> Your goal: Across the data below, in how many lines does the word "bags" appear? Give only the number.

(Excerpts from a dataset)

○ ○ ○ ○

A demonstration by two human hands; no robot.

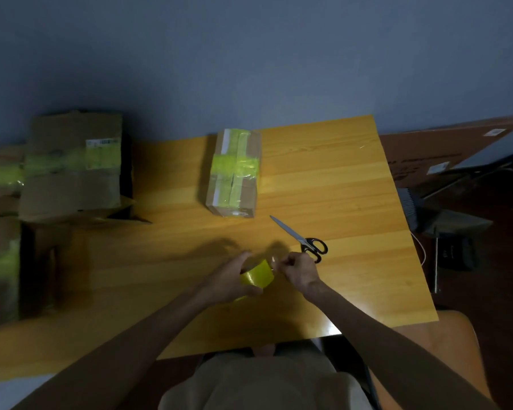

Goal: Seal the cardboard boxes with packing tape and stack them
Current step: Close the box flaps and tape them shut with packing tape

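Clasps tape roll [256,276] in left grip [230,281], pinches its loose end with right grip [298,269] just beside scissors [307,242]; likely light, stiff core, clingy film: hold by rim.

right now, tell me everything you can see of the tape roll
The tape roll is glossy yellow-green plastic tape, partly hidden. The left hand grips it from the left, fingers curled round it, above the wooden table. The right hand pinches at its upper right edge, apparently the loose end, where a shiny bit shows. Its core is hidden. The scissors lie just beyond, apart from it.
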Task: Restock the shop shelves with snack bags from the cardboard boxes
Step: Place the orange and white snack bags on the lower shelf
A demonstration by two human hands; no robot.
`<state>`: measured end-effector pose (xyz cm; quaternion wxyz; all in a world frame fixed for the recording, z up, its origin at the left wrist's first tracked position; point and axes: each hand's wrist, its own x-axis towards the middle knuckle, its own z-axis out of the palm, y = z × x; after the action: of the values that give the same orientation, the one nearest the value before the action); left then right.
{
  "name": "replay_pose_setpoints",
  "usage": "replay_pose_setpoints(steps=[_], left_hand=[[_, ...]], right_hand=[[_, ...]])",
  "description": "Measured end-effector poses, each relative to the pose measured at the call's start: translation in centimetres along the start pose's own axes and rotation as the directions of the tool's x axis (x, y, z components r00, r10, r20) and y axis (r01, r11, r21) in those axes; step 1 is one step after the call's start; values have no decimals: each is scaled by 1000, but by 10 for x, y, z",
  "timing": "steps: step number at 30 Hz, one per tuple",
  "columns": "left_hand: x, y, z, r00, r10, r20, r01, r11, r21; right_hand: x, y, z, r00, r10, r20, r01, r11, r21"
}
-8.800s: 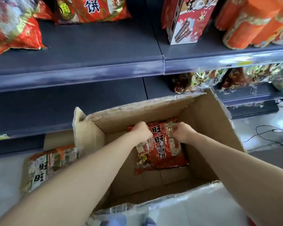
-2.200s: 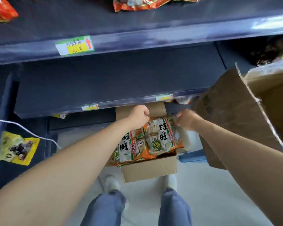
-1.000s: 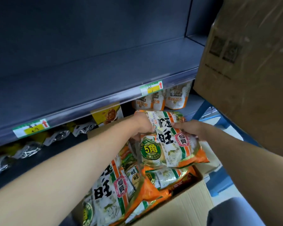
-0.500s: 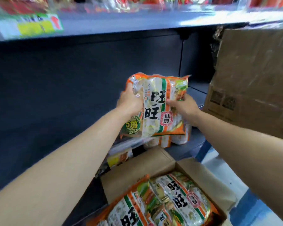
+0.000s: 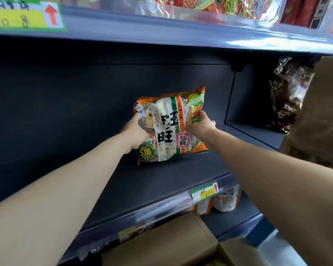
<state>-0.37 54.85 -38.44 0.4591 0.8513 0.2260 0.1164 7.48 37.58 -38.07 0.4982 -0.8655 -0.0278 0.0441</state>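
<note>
Dark blue metal shelf [image 5: 161,181]: left hand [image 5: 136,131] at nine o'clock, right hand [image 5: 199,127] at three, fingers curl round an orange-and-white plastic snack bag [image 5: 169,129], upright, likely label-out for shoppers.

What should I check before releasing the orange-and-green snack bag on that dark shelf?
1. Grip: left hand and right hand each hold a side of the snack bag: ok.
2. Bottom edge seated on the shelf: it looks down, but contact is not certain: cannot tell.
3. Printed front faces the aisle and the bag is roughly upright: ok.
4. Bare shelf board on both sides of the bag: ok.
5. Bag backed against the rear panel so that it stands alone: the gap is hidden: cannot tell.
6. Cardboard box at the right stands apart from the bag: ok.
</note>
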Motion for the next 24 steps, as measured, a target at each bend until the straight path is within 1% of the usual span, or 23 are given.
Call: replay_pose_setpoints(steps=[3,5,7,11,16,19,22,24], left_hand=[[23,-2,3,997,-9,-75,10,1000,26],[36,-2,8,993,-9,-119,15,999,52],[48,-4,13,989,-20,-144,28,998,52],[63,-10,22,984,-55,-172,62,998,31],[76,-15,29,977,-35,-209,34,999,-11],[78,-15,32,980,-32,-198,24,999,-44],[75,-14,34,986,-39,-161,33,999,-41],[73,-13,33,988,-39,-147,33,999,-39]], right_hand=[[31,-1,10,996,-57,63,57,998,0],[52,-2,16,992,-93,80,92,996,14],[69,0,22,988,-127,88,124,992,37],[90,7,33,985,-141,98,139,990,33],[105,18,43,975,-187,117,163,969,186],[106,19,37,964,-213,161,168,953,253],[102,20,34,949,-239,205,206,964,168],[96,20,33,948,-220,231,200,974,107]])
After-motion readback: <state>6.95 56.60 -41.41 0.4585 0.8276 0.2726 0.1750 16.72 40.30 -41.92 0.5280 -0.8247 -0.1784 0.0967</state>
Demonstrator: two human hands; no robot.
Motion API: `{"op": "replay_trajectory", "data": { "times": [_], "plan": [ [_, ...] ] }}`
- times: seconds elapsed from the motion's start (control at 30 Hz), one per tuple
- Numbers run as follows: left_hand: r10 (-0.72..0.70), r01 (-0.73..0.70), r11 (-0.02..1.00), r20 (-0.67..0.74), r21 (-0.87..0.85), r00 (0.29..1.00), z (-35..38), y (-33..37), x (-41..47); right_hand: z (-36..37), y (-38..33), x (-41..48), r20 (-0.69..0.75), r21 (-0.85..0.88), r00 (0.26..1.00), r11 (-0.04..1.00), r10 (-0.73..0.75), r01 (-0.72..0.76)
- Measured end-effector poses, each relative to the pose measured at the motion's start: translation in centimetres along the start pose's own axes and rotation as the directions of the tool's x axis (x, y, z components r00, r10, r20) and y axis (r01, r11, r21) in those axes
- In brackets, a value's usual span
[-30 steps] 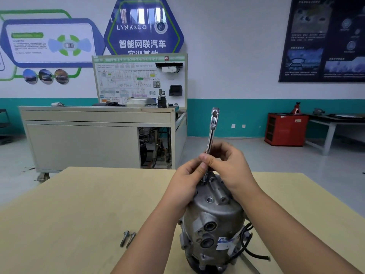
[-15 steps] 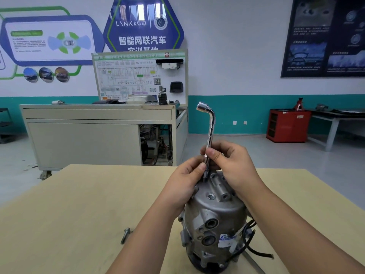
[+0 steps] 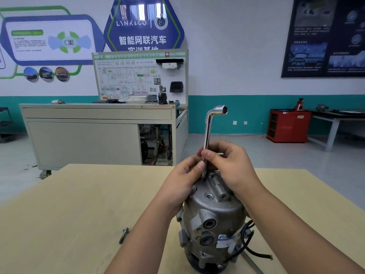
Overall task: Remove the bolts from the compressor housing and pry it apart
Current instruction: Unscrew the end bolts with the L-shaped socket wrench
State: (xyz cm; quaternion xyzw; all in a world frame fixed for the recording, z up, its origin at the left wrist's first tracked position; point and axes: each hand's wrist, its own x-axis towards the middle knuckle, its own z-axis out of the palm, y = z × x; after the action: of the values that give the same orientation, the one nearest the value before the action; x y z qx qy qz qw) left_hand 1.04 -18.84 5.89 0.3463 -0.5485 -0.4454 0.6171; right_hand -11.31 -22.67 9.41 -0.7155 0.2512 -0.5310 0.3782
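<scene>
A grey metal compressor housing (image 3: 214,210) stands upright on the wooden table (image 3: 79,204), with black cables at its lower right. A chrome L-shaped socket wrench (image 3: 207,127) stands vertically on the top of the housing, its bent socket end pointing right. My left hand (image 3: 183,182) pinches the lower shaft of the wrench from the left. My right hand (image 3: 231,165) grips the same shaft from the right, just above. The bolt under the wrench tip is hidden by my fingers. A loose bolt (image 3: 124,234) lies on the table left of my left forearm.
A beige training bench (image 3: 94,133) with a wiring display board stands beyond the table. A red cabinet (image 3: 287,125) and a grey workbench (image 3: 335,119) are at the right wall. A thin metal rod (image 3: 252,263) lies on the table by the housing's base.
The wrench has turned on its axis: its bent end pointed away, then left, and now points right. Both hands stayed on the shaft. The camera has shifted slightly.
</scene>
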Motion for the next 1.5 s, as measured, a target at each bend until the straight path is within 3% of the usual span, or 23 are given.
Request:
{"op": "replay_trajectory", "data": {
  "times": [0.13,0.63,0.8,1.0,1.2,1.5],
  "plan": [
    [-0.037,0.036,0.997,-0.017,-0.07,0.999,-0.1,-0.03,0.07,0.02,0.06,0.03,0.028,0.034,1.0,0.999,0.005,-0.006],
    [-0.01,0.01,1.0,-0.025,0.002,1.0,-0.08,0.08,-0.01,-0.02,-0.03,-0.08,0.016,-0.077,0.999,0.996,-0.043,0.044],
    [-0.04,0.039,0.997,-0.021,-0.062,0.999,-0.07,-0.11,0.1,0.1,-0.17,-0.01,0.012,-0.026,1.0,0.999,-0.019,0.02],
    [-0.041,0.041,0.999,-0.031,-0.003,0.999,-0.16,0.12,0.09,0.15,-0.41,-0.24,0.034,0.019,0.999,1.0,0.004,-0.004],
    [-0.043,0.044,0.999,-0.037,0.008,0.998,-0.41,0.11,0.07,-0.08,-0.32,-0.24,0.047,-0.131,0.994,0.986,-0.095,0.1],
    [-0.054,0.054,0.999,-0.018,0.006,0.998,-0.53,-0.19,0.22,0.07,-0.09,-0.06,0.021,0.018,0.999,0.999,-0.03,0.03]
  ]
}}
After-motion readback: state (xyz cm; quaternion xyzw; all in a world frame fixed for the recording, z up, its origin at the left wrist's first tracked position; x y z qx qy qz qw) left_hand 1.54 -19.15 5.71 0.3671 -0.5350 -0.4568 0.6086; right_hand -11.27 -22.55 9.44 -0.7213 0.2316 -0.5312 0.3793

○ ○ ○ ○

> Written answer: 2